A refresh… and happy New Year!

Happy New Year everyone!

It’s been a great year for this blog, capped off by sharing the Clawbies award for Best Practitioner Blog with Erik MacGraken.and his BC Injury Law and ICBC Claim Blog. Congrats to Erik and all the other winners and finalists. Also, thank you to Steve Matthews of Stem Legal for supporting the Clawbies project and all the people who nominated All About Information. It’s very nice to be appreciated.

As for the refresh, I whinged a little last summer about needing to close this blog down, but have opted instead to do something less radical to keep All About Information feeling fresh. So I opted for a new theme – WordPress’ “Journalist v. 1.9” – and a slightly expanded scope of coverage. Libel and slander issues are coming to me often now in my practice, and there’s a strong enough link to a blog focused on “information law” to justify bringing this highly-relevant subject area within scope.

Looking forward to another great year. All the best!

Dan

Case Report – Man C.A. affirms quashing of orders to produce media tapes

On December 8th, the Manitoba Court of Appeal affirmed the quashing of two Criminal Code production orders issued against the CBC and CTV.

The orders were for production of audio and video recordings of a press conference held at the Assembly of Manitoba Chiefs that the RCMP sought on a belief that they contained admissions by a man who had recently been shot and tasered in a confrontation with police.
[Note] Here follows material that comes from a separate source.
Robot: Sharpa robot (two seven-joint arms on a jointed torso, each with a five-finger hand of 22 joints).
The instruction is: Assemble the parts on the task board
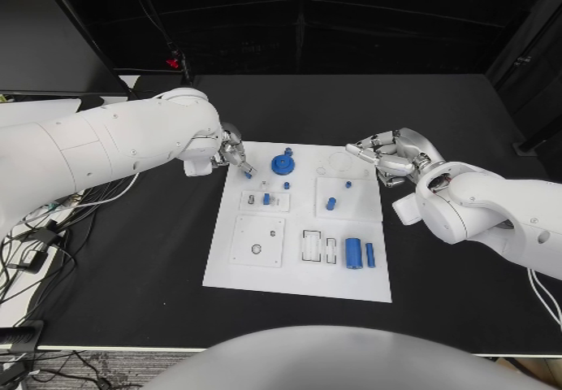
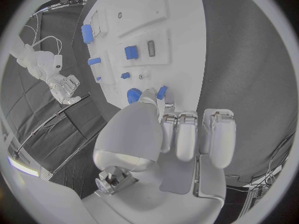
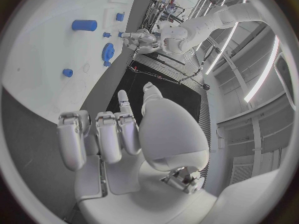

In August 2008, Joyal J. of the Manitoba Court of Queen’s Bench considered the sufficiency of the supporting information in light of the discretionary factors for assessing the reasonableness of searching a media organization laid out by the Supreme Court of Canada in New Brunswick and Lessard. He held that the informant ought to have disclosed:

  • that the police had been given prior notice of the press conference but had chosen not to attend;
  • the possibility that the tapes might include one-on-one interviews given the media’s greater privacy interest in this type of content (even though the informant only later discovered that the tapes being sought contained one-on-one interviews with subject of his investigation); and
  • the existence of eyewitnesses to the admissions being sought (though such was obvious) and whether they were an adequate alternative source of evidence.

Joyal J. held that these deficiencies, as they related to the media’s privacy interest, led to a flawed exercise of judicial discretion and quashed the production orders as unreasonable.

The Manitoba Court of Appeal held that Joyal J. articulated and applied the proper legal test, did not err in his findings of fact and did not err in finding the police search unreasonable.

Canadian Broadcasting Corporation v. Maintoba (Attorney General), 2009 MBCA 122.